I need help with inequalities.

I am finding difficulty in finding solutions to inequalities in complex problems. I understood the concept of finding the solution in simpler problems (to the extent of finding the range and plotting it on the number line). But in the below example, I understand till identifying the check points. Also understood the point of using the check points to create ranges for verification. But could not understand how in each of the scenarios the equation is expanded.
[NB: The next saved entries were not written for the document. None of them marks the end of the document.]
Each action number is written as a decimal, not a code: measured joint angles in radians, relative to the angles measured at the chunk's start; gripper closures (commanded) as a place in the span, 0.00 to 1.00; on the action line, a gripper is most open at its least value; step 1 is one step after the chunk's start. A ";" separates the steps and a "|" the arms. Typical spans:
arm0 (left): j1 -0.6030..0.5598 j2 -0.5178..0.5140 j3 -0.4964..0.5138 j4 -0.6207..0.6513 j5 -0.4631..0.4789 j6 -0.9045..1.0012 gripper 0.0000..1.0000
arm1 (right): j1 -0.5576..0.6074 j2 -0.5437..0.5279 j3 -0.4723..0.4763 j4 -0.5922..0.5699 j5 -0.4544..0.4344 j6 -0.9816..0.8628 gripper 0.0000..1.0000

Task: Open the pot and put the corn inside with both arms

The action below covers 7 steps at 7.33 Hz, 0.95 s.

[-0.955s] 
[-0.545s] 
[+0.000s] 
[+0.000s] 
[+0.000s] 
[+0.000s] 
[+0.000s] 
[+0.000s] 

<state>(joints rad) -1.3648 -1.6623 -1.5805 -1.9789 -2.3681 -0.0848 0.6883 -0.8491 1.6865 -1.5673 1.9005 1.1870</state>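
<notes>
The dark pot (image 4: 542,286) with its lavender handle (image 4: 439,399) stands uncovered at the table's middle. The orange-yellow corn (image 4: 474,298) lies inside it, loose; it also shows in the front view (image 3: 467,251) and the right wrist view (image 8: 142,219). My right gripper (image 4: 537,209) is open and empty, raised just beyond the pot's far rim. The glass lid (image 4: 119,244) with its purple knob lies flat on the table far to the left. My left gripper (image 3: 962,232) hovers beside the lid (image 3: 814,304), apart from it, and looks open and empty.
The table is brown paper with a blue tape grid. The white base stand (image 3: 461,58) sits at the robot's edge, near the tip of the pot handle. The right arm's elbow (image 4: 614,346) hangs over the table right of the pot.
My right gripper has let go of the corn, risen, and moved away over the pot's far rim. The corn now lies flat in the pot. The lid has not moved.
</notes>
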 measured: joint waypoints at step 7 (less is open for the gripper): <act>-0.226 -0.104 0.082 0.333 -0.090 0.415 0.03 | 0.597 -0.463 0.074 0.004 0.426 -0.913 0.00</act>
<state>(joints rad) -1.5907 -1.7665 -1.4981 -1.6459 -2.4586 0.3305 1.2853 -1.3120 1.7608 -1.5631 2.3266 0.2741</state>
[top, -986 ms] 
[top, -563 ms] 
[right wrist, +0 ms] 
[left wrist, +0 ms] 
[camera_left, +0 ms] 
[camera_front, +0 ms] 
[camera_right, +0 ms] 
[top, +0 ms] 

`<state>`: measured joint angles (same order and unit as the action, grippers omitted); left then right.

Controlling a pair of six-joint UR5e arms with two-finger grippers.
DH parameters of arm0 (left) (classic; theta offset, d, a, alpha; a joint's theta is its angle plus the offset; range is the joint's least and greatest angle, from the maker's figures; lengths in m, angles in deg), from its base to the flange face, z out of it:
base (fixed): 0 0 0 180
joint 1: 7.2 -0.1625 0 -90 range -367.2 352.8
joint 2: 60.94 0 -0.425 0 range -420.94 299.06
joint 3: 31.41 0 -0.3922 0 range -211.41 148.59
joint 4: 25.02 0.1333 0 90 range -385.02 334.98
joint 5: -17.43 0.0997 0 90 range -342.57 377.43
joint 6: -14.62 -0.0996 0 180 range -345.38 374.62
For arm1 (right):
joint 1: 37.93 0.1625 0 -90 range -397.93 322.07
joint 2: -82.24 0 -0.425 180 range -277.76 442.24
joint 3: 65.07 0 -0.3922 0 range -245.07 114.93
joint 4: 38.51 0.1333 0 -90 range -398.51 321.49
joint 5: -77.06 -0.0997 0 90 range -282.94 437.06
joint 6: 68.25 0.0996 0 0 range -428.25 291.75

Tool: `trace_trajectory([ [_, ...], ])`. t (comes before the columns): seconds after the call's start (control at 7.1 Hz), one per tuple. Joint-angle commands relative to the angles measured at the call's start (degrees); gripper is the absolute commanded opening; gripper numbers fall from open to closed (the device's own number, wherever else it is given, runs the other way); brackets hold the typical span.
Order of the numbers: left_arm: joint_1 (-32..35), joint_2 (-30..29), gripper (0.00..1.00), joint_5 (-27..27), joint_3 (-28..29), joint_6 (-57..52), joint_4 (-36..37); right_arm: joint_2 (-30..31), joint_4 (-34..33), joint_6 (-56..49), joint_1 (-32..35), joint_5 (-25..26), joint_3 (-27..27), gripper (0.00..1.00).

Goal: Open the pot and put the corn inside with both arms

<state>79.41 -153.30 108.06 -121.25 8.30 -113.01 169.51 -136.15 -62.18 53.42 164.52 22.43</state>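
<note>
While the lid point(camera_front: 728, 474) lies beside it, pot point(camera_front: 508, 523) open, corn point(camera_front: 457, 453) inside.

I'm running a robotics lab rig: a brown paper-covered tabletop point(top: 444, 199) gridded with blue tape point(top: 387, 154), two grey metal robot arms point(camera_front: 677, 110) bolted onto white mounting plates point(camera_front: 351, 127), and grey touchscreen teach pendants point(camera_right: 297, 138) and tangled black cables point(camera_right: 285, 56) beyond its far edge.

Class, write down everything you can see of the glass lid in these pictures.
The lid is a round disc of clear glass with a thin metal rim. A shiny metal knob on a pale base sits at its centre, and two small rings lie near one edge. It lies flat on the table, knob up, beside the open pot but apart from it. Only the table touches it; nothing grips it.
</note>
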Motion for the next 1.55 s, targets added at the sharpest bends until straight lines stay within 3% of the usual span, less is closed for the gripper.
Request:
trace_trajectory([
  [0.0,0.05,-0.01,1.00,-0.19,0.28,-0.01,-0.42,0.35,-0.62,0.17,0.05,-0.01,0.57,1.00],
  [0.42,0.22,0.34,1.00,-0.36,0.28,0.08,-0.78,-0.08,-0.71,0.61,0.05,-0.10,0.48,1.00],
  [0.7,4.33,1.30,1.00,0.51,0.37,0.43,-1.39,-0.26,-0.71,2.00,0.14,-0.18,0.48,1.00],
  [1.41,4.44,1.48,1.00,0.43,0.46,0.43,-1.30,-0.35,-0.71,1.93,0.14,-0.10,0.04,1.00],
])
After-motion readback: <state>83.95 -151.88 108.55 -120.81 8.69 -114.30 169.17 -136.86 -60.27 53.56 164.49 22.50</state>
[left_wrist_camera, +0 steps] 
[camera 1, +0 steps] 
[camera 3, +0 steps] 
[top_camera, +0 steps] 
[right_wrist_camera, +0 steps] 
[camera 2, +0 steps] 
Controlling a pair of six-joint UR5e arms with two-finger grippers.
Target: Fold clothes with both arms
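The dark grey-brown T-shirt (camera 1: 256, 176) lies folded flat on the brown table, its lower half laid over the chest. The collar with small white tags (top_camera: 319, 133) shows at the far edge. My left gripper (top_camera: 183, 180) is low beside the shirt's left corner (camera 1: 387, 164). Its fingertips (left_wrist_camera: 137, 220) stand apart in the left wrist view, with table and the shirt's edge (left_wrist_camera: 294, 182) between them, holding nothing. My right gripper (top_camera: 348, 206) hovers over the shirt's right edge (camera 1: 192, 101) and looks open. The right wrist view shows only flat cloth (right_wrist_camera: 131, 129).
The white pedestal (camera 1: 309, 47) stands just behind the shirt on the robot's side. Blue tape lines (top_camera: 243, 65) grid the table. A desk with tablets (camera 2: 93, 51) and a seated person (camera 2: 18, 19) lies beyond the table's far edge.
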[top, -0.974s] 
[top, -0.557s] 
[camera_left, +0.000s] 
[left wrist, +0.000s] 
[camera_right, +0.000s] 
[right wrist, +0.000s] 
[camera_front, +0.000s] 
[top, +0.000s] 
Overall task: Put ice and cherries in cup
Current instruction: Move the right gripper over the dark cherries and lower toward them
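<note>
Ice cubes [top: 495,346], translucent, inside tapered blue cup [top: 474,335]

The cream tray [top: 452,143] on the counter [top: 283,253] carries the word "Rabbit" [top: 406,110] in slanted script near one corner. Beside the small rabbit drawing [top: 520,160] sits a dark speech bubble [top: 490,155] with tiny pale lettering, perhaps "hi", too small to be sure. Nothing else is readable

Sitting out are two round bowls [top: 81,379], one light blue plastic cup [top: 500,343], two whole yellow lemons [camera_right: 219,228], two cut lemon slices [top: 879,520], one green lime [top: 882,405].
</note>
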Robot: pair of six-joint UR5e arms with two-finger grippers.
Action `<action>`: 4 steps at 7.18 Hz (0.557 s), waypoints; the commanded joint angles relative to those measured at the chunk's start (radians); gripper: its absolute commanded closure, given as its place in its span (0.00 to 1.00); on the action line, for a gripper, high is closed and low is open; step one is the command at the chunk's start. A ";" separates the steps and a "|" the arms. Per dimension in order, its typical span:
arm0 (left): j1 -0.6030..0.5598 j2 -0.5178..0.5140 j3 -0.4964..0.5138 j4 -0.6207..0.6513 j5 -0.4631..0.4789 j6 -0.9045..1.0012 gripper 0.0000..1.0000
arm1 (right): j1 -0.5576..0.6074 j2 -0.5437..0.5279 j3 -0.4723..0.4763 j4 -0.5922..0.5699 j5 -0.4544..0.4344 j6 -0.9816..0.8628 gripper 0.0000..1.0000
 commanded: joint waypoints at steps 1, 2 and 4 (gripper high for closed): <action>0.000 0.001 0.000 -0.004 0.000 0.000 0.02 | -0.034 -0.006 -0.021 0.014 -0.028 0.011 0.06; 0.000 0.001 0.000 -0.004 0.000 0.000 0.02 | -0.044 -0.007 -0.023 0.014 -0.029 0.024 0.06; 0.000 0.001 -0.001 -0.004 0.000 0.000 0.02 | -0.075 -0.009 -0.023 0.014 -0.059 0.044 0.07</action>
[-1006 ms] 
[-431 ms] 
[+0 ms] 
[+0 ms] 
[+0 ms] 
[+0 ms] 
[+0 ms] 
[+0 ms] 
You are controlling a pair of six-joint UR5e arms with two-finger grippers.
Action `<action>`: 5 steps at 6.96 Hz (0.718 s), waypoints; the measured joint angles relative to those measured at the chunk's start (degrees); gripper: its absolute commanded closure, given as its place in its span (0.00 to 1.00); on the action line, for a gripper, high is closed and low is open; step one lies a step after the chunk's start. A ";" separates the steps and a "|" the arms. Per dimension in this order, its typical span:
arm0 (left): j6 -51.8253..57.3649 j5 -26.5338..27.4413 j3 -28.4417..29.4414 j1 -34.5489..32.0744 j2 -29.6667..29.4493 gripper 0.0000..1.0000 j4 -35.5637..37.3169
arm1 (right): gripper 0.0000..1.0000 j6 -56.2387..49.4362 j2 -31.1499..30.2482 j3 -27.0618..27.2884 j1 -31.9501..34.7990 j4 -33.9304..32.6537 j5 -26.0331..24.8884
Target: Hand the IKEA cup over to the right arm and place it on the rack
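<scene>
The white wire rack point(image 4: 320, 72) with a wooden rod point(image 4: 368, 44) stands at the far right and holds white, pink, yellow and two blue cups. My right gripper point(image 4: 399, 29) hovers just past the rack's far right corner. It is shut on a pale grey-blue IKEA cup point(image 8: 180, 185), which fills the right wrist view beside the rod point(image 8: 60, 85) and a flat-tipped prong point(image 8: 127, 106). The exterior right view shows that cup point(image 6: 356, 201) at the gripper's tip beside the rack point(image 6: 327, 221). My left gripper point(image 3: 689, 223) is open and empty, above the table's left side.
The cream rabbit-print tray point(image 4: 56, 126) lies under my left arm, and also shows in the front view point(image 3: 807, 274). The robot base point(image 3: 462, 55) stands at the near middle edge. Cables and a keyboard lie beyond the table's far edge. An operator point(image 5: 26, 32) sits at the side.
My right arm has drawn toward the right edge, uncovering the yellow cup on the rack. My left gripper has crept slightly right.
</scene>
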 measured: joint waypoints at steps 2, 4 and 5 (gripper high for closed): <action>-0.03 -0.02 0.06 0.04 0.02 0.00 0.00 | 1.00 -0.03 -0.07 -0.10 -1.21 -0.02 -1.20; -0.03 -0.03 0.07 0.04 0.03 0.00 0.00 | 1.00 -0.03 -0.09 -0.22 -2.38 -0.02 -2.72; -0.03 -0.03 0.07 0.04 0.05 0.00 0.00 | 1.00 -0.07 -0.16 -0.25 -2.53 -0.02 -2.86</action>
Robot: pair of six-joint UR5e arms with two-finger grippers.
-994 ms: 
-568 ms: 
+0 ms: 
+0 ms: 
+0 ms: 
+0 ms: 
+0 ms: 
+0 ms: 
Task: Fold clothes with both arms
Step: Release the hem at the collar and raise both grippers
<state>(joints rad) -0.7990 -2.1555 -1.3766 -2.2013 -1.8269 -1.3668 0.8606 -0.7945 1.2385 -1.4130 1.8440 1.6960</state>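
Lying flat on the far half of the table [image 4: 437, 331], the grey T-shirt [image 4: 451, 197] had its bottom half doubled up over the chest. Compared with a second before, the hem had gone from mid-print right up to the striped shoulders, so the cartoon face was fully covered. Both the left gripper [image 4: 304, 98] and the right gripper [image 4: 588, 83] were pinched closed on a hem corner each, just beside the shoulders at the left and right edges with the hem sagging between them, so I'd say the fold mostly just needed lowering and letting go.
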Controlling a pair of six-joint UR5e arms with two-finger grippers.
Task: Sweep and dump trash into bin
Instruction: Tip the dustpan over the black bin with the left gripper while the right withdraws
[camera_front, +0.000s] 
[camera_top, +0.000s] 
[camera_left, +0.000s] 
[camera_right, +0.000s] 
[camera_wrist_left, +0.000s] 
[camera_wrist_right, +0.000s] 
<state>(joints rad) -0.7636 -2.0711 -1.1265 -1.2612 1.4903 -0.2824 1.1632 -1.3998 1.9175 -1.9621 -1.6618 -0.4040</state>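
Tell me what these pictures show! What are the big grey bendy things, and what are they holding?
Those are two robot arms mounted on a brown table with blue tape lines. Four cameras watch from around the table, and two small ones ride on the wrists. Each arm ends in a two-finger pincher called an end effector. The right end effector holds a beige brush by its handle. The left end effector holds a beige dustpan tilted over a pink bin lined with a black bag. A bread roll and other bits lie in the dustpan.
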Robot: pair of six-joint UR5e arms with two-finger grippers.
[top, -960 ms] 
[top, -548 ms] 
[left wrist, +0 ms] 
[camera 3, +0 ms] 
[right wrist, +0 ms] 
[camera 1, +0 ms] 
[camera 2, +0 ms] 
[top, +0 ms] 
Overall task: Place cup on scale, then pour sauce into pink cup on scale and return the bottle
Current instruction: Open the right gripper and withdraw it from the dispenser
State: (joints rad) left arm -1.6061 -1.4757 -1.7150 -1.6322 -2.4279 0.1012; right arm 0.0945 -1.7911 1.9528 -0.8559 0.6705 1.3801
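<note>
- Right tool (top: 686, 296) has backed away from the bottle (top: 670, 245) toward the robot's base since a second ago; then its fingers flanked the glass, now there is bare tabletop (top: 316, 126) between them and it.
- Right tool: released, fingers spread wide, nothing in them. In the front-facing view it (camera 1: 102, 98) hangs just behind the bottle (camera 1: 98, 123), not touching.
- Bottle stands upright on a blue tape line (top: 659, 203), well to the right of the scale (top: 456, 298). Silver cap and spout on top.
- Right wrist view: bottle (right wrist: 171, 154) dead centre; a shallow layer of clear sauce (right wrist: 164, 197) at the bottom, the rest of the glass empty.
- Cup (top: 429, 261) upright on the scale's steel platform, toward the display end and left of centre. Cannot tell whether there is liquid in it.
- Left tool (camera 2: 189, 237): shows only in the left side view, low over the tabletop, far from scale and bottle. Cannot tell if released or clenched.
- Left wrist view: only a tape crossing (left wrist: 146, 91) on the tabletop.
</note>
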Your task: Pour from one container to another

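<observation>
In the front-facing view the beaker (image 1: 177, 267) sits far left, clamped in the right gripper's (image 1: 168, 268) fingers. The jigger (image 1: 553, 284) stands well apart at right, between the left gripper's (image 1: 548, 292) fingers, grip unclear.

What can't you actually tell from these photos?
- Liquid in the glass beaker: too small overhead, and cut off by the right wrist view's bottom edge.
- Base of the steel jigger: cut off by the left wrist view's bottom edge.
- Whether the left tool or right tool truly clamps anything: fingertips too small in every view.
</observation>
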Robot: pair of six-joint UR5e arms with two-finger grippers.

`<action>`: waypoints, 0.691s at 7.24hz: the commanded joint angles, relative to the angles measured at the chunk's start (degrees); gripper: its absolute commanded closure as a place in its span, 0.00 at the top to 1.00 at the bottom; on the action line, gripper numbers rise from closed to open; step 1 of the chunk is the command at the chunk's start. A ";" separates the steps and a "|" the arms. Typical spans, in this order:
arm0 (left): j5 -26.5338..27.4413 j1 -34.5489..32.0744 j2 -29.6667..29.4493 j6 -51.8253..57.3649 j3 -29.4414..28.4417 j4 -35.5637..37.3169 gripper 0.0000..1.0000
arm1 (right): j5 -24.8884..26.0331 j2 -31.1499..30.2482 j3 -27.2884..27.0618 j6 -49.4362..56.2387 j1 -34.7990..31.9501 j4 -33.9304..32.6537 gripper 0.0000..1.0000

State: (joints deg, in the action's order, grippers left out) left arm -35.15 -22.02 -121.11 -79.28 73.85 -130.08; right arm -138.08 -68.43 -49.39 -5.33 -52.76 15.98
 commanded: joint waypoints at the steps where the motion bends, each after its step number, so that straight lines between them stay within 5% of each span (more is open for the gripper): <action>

On what grounds -ve sings are applied to the equations while expanding.

I have gone through MGMAT material on Inequalities. But could not relate this approach anything there. Also checked the GMAT club math book example. Guess even that is on the same lines and could not understand it for the same reasons.

Could someone please explain the strategy/concept here. What basics am I missing here. Are there any links or material I can refer to better understand the basics I am missing. Help on this will be greatly appreciated.


How many solutions does \(|x+3| - |4-x| = |8+x|\) have?

Basically the same here: we have three check points -8, -3 and 4 and thus four ranges to check.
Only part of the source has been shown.